Age Two: Danielle in Wonderland

Chapter two graphic

Danielle still didn’t talk or walk, although she could crawl faster than most two-year-olds could walk. Nonetheless, it interfered with her social life. Other two-year-olds didn’t want to make friends with a girl who still acted like a baby.

Mom found it challenging to find other kids to attend her second birthday party, something that Danielle seemed to be aware of. Mom invited three other kids, cousin James who was one, and the two-year-old twins Rachel and Ryann from next door. Mom put up streamers and balloons, but was not smiling. I remember finding it a bit embarrassing as there wasn’t much of a party spirit. Danielle didn’t smile either. I tried to engage the kids in games like pin the tail on the donkey, but it was not my most successful party.

“I’ve asked Dr. Sonis to come over tomorrow,” Mom said to Dad that evening in one of their many conversations about Danielle’s “differences.”

“Well that won’t hurt, but I really don’t think it’s necessary,” Dad replied. “Anyway, you’re the child psychologist.”

“I can’t evaluate my own child,” Mom said. “Maybe I’m too close to the situation. I just don’t know what we should be doing with her.”

Most evenings, we ate dinner in the dining room by a panoramic window that overlooked the stream. I was usually assigned to help Mom set the table. Mom took pride in having everything in place before we sat down to eat. My specialty was folding the cloth napkins to look like little mountains. I kind of took these dinners for granted back then, but they’re among my fondest memories now.

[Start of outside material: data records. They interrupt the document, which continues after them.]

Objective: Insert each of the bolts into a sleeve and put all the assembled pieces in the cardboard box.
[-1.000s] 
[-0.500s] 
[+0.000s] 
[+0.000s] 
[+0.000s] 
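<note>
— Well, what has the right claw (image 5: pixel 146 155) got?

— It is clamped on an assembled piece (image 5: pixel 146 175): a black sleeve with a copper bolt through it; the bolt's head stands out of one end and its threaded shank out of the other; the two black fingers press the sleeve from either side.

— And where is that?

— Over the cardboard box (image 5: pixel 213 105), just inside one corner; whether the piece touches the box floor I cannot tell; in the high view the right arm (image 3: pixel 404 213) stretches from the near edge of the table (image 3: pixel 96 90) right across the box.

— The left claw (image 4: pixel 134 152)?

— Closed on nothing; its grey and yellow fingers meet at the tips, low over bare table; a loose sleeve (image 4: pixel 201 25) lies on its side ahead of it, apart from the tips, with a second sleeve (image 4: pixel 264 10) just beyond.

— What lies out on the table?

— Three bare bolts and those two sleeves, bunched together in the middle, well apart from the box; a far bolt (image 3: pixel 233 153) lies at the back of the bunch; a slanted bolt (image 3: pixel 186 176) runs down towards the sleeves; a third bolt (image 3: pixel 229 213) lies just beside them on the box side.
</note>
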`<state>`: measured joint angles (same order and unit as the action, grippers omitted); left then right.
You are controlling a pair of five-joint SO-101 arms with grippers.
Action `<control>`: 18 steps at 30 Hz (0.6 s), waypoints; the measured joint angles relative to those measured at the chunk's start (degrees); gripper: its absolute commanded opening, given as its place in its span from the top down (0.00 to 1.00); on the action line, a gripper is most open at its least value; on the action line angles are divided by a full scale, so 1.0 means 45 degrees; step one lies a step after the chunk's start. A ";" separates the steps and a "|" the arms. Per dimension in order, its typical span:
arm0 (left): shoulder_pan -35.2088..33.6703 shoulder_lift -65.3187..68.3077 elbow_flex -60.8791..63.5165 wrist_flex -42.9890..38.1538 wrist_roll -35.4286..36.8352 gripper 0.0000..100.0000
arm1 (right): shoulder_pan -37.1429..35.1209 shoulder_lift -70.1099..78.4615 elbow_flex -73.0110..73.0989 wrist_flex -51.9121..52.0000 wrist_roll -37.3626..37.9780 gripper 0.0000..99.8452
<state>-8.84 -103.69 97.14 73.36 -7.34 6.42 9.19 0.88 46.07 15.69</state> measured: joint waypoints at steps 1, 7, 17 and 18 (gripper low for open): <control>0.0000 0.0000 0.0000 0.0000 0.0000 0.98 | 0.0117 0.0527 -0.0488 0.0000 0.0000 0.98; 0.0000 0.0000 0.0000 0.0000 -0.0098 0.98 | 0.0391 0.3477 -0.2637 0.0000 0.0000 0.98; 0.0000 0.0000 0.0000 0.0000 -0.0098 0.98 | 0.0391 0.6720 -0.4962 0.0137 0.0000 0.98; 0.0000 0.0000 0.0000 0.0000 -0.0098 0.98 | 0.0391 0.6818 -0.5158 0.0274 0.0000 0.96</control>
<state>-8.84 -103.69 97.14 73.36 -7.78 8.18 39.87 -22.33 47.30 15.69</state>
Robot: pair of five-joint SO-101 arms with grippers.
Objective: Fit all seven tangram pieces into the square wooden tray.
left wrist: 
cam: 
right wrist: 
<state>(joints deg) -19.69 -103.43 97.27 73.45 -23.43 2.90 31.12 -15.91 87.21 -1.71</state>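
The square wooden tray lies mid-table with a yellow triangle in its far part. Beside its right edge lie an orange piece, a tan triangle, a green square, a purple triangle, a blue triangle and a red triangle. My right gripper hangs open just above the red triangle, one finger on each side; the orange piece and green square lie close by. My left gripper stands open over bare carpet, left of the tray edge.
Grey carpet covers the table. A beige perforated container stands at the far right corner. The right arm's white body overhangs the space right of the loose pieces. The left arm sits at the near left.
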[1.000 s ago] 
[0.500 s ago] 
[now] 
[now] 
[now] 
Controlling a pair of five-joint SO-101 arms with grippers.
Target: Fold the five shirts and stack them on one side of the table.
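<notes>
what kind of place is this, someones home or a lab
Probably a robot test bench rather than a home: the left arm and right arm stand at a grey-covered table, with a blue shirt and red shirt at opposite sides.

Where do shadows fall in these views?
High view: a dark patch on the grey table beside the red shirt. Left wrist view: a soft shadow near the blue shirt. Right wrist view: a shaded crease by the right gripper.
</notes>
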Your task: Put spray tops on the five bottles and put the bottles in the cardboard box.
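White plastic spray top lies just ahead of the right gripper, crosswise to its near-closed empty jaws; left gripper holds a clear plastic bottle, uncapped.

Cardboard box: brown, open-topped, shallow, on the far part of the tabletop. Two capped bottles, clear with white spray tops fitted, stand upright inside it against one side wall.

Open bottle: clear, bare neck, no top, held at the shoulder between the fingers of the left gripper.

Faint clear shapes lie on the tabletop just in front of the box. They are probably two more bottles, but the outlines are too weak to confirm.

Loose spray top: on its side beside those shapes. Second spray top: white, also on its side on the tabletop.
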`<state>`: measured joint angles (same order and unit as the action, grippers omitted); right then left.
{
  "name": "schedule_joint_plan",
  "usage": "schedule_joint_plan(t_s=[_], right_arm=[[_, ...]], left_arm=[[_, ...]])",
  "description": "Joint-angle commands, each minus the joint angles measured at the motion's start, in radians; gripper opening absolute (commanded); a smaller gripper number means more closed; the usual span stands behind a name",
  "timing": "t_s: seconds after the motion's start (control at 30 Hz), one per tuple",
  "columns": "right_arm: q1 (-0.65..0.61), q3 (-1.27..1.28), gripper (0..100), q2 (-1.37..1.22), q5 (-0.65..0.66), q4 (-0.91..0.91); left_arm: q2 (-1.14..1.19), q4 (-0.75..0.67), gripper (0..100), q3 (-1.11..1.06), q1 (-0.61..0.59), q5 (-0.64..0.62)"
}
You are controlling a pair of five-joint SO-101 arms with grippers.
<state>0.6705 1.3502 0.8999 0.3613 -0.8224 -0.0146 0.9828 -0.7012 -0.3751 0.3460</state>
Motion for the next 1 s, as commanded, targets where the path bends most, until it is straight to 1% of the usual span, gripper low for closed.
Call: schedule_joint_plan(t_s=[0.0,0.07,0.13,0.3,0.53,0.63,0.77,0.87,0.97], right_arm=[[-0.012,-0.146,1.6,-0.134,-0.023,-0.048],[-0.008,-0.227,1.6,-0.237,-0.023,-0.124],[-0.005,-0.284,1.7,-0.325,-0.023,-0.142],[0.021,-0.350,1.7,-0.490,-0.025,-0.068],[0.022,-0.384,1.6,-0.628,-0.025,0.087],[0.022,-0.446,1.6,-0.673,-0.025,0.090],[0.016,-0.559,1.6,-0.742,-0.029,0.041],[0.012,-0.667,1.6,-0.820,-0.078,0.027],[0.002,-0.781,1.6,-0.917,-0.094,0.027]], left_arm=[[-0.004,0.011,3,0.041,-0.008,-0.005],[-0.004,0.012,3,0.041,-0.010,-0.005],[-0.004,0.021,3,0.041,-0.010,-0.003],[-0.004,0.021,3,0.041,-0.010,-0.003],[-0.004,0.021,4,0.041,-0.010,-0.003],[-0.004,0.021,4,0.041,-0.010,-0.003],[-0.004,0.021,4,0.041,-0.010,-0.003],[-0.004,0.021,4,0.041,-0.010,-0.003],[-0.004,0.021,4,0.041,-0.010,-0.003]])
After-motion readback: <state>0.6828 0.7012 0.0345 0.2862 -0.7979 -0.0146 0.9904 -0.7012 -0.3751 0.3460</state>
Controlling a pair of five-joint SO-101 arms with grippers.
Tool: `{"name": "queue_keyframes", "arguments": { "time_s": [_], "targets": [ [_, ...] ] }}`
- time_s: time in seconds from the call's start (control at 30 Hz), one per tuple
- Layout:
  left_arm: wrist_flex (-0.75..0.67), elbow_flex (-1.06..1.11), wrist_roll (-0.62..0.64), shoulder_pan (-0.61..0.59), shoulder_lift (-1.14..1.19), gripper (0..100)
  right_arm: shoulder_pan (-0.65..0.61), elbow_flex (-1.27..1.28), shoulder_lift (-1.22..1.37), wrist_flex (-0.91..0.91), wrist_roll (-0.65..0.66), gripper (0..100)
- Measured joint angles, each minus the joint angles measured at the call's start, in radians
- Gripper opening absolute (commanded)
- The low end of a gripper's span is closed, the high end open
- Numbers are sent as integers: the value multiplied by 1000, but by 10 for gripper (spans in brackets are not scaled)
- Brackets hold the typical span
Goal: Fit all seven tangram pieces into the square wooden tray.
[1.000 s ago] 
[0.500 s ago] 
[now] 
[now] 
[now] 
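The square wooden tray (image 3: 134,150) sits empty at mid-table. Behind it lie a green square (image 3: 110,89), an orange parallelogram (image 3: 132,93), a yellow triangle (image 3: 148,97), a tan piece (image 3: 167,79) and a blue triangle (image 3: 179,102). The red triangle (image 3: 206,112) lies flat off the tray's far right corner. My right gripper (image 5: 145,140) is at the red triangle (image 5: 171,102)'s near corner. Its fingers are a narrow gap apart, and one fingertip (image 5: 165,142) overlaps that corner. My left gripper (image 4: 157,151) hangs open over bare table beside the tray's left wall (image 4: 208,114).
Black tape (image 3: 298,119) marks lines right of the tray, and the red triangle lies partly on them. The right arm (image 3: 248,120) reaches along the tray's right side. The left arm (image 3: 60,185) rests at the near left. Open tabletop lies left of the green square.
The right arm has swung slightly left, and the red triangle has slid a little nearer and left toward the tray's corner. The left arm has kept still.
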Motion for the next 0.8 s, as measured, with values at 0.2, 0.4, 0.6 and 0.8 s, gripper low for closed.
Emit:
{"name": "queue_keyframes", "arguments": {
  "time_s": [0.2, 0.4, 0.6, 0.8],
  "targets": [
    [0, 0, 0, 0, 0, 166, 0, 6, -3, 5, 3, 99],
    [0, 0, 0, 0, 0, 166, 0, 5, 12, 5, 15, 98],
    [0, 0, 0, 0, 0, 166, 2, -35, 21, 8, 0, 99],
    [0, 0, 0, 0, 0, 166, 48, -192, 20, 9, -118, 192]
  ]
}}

Dr. Sonis made his visit. I could swear there was a smirk on Danielle’s face as she was introduced to him. She quickly pressed him into service, sitting three of her dolls on his knee, putting aprons on them and serving them tea. I was invited to join the party and showed off my napkin folding skills.

The next evening at dinner, I talked with Mom and Dad about Alice’s Adventures in Wonderland, which was still my favorite book. “The Caterpillar4 is a really interesting character,” I pointed out.

“He gives Alice a hard time, don’t you think?” Dad chimed in.

“He gives everyone a hard time,” I replied.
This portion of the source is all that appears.